The Legendary Pink Dots
Melody Maker, January 18, 1992

by Mo Elnuaimy and Alan Ezust

The point of philosophy, many have said, is that a question is only worth asking if the asnwer generates more questions. It's the way the Legendary Pink Dots have always worked; forever on the move, a continual process of exploration, where each discovery acts as a new point of departure.

"Tanith and the Lion Tree" takes up the Dots' lineage (stretching back over 10 years) and takes it further out still, but, this time, seer and lead singer, EDWARD KA-SPEL, has decided on a temporary solo voyage. Like before, its network of moods, processions and hallucinatory tales flourish and surrender to each other, but they've never been quite as disperse as this, subsuming into near silence as each element communicates and responds among the most delicate of threads. It's like playing Chinese Whispers in Little Nemo's Slumberland.

Ka-Spel has built up his own world through TLPD, so, was "Tanith" a deliberate continuation?

"In a way," he says, "everything I do seems to have that kind of tendency towards it.
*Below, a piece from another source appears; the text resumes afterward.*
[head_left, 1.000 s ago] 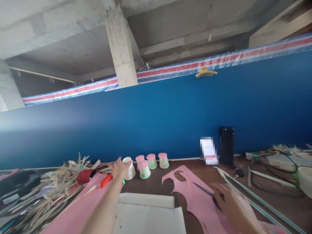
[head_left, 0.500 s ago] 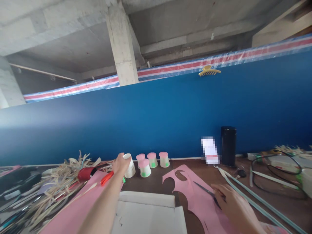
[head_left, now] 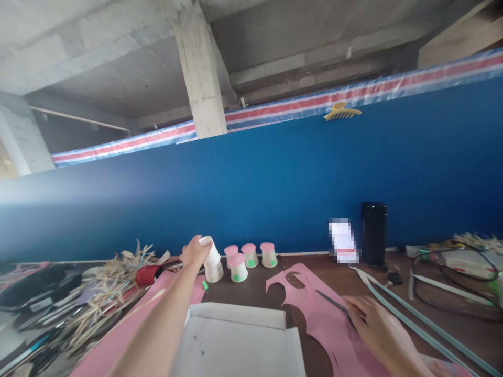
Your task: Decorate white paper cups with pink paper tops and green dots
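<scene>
At the middle of the table (head_left: 257, 288), toward the blue wall (head_left: 255, 193), we see the fingers of the left hand (head_left: 192, 254) clamped on a top cup (head_left: 212, 255), near its rim. This cup is white and tips over to the left. Just under it, we see one more white cup (head_left: 214, 273) on the table, and the two touch.

Over on the right, we see the fingers of the right hand (head_left: 371, 320) curled around the handles of the scissors (head_left: 333, 300). The blades point up and left, over a pink sheet (head_left: 314, 309) with big round bites cut out of it.

Just right of the white cups, we count four small cups (head_left: 238, 272), all upside down. They have pink round tops and green spots on their sides. Near the left arm we find a tiny green bit (head_left: 205, 285). Between the arms we see a white box (head_left: 243, 351).

Farther left, we spot a second pink sheet (head_left: 118, 335), a red thing (head_left: 146, 275) and a messy heap of strips (head_left: 113, 280). Farther right, we see a tall black bottle (head_left: 373, 235) by the wall. High up, a yellow hair clip (head_left: 341, 111) hangs on the wall's edge.
</scene>
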A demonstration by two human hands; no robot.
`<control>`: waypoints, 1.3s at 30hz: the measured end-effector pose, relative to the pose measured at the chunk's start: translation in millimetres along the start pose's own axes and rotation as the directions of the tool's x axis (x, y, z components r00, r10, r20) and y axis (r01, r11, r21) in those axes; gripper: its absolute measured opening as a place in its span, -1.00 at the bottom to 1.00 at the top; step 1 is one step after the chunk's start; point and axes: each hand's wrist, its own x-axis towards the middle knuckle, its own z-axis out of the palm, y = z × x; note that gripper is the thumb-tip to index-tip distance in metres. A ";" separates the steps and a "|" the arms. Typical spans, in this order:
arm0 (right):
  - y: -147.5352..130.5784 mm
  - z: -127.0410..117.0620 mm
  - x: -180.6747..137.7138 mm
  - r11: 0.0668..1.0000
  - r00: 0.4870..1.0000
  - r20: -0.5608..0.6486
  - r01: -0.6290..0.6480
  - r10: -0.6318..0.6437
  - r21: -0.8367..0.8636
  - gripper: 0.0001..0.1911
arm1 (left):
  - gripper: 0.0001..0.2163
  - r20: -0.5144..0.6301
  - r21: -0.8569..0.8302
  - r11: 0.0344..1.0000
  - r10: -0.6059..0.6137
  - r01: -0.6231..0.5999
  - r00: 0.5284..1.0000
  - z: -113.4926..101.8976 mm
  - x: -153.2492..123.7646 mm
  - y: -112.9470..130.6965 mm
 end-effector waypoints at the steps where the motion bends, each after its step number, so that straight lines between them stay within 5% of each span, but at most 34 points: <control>1: 0.0 0.2 -0.2 1.000 1.000 0.006 -0.004 0.004 0.006 -0.63 | -0.50 -0.007 -0.009 1.000 0.002 -0.003 1.000 -2.7 0.1 0.1; 17: 0.3 2.9 -1.4 0.998 0.998 -0.041 0.040 -0.038 0.051 -0.66 | -0.52 -0.054 -0.341 0.940 0.019 -0.037 0.998 -21.9 15.7 -4.0; 26: -9.9 -6.4 -2.4 0.942 0.992 -0.119 0.004 0.039 0.335 -0.67 | -0.48 0.043 -0.760 0.650 0.028 0.015 0.999 -16.9 -18.7 37.1; 29: -19.7 -9.6 -5.3 0.848 0.994 -0.093 -0.003 0.062 0.529 -0.69 | -0.49 0.116 -0.845 0.533 0.116 0.036 0.986 -2.2 -56.7 66.0; 32: -35.1 -16.3 -9.7 0.673 0.990 0.025 -0.112 0.137 0.731 -0.64 | -0.43 0.281 -0.911 0.366 0.219 0.189 0.934 20.9 -105.9 93.6; 39: -61.4 -32.2 -17.8 0.152 0.942 0.284 -0.312 0.179 0.938 -0.53 | -0.39 0.260 -0.854 0.517 0.324 0.060 0.910 68.0 -204.3 139.9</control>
Even with the new Dots' album, that comes out soon, there are scenes that relate to what's gone on before. It's like an ever-widening tapestry. You gradually fill in the colours and make it a bit more detailed. It's never complete, so there's always a little bit of white that needs to be filled in, and you can fill it with one colour, or you could make it another little universe in itself."

How real is this world for you?

"It's real enough, because I've been living in it for so many years now you begin to wonder what is real, and what isn't. Have you ever had an experience where you have this very vivid memory where you've done something? Maybe it's a childhood memory, and you talk to your parents about it and they say, `What are you talking about? That never happened.' It becomes apparent that you're remembering a dream you had in your childhood."

Tanith has a similar effect, as if it inhabits a strange borderworld between the concrete and the non-existent, a recollection you can't quite place.

"That's the sort of thing I try to put in writing," Ka-Spel explains. "I've had a lot of experiences that way. It's disorienting, it makes you question your entire history in the cold, hard reality. It feels less important in fact, and the fantasy, to me, shares that reality."

People only enquire into the world around them to discover what their place in it is, but, since your world is never fully apparent, and all the elements you create can never be traced back to souce, this must be a very inconclusive project.

"I think that's the story of TLPD. It ever expands, and becomes more colourful. It's never complete, it never can be complete."

Impossibility; the language of faith, the purest motivation.